My apologies to Judy Blume for the subject line.
So, there I am plunking away on the typewriter I've borrowed from my next door neighbor when I hear a thud behind me. One of the cats has knocked over my toasted iBook. The office is a bit of a mess with all sorts of things in there that don't belong, so it's paradise for the cats.
I try firing up the computer once again, thinking that perhaps the flop it just took might have been just the kick it needed to come back to life. Computer chips are tiny, right, so a crack in it the width of a hair could cause it to short out, right, so maybe all it needed was a jolt in the right direction to put things back to plumb. Right? (I know I'm a babe in the woods when it comes to technology, but weirder things have happened. Don't judge me. Don't you judge me!)
Needless to say, it didn't work. The computer chimed, the hard drive spun to life, the power indicator glowed a soft blue, but the screen remained black as night. I had a half a thought of calling the place where I'd purchased it a couple years ago and see if they wanted to give me a few bucks for it for parts. I'd had a replacement screen put on it by them which they'd scavenged off a dead machine, and I paid a pretty penny for it, so maybe they would give me a pretty penny for my machine. Everything worked except for the logic board.
Then I had a lightbulb-over-the-head moment. It suddenly dawned on me where I could get lots more than the computer store would give for my computer--eBay! So I took a few digital snapshots, fired up my daughter's computer and wrote a charming eBay listing. I made the opening bid $25 and let it fly. By the end of the day the bids were up to $100. The next day it went up to $150. I was starting to feel pretty proud of myself. The only downside was my daughter looking over my shoulder when I would check the listing to see the current bid. Somehow she thought she deserved a cut of the profits. I've raised a monster.
Bidders started asking questions about the iBook. I hadn't listed the processor speed, because I didn't know what it was. They showed me where to look. Some bidders wrote in with suggestions for getting the machine started, which I thought was pretty cool.

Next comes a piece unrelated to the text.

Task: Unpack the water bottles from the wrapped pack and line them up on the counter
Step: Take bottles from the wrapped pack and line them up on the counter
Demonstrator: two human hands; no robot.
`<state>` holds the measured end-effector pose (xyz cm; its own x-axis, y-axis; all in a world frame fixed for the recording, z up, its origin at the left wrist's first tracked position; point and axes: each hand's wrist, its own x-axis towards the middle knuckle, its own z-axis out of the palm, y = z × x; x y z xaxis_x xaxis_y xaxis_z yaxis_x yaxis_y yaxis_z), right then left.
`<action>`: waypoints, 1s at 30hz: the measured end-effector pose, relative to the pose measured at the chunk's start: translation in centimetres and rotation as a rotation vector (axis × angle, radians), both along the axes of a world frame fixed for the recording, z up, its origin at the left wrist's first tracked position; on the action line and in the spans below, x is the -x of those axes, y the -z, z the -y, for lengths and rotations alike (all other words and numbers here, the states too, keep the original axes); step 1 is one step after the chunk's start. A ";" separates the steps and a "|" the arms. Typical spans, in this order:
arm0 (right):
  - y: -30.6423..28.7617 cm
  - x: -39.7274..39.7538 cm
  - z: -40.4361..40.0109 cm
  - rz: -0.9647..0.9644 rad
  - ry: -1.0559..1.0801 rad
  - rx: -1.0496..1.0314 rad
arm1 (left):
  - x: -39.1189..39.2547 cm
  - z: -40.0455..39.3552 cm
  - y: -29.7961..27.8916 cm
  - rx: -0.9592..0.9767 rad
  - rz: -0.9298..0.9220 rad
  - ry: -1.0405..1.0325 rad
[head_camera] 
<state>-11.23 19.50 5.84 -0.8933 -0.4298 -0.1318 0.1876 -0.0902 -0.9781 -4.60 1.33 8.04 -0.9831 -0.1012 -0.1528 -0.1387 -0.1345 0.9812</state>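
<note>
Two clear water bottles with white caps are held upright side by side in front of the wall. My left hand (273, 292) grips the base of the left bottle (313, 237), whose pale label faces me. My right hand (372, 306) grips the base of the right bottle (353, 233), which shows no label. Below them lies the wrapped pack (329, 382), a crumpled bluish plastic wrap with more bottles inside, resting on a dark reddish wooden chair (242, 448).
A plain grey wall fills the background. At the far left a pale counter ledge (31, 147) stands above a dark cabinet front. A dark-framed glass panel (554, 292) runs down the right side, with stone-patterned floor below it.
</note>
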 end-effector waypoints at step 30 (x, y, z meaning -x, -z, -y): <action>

I tried their suggestions to no avail. Then someone wrote to ask the serial number of the computer.
I thought this was a strange question. I wrote back asking him why he/she wanted to know. eBay has an option where you can post your questions and responses at the bottom of the listing. One eBayer saw the question and told me why they wanted to know. The person who wrote to me works for Apple in Canada. He told me that there was a group of iBooks that were sold a while back that all seemed to come down with logic board problems. Apple notified dealers that if anyone was having a problem, they would replace the board free of charge. Mr. Canadian Apple guessed that the person who wanted the serial number knew about the recall and was looking to nab it out from under me with none the wiser. (Or perhaps the person was going to look the serial number up and then tell me to bring the computer in. Must not expect the worst out of people, after all)
I brought the laptop to the place where I bought it, the same place that told me it had a bad logic board and they could replace it for $800. The fellow who helped me looked it up on the computer and said, "Oh, yeah, they'll fix it for you. We'll send it in and we'll get it back next week." I was a bit dumbfounded. Didn't he think that the person who checked the machine out for me last time and told me the bad news should have checked to see if Apple would cover the repair?!? His response was, "Yeah, he shoulda checked."
If my name was Bruce Banner I would have turned green and trashed the place, but my name is Fred so I took it like a man and walked out the door. I did steal an iPod, though. That ought to teach 'em. The iPod had a key attached to it by a short chain, and the insides are empty--no electronics. What I'd stolen was the bathroom key for the store.
It might take a few hours, but eventually someone will feel my wrath. Someone who had the burrito supreme for lunch.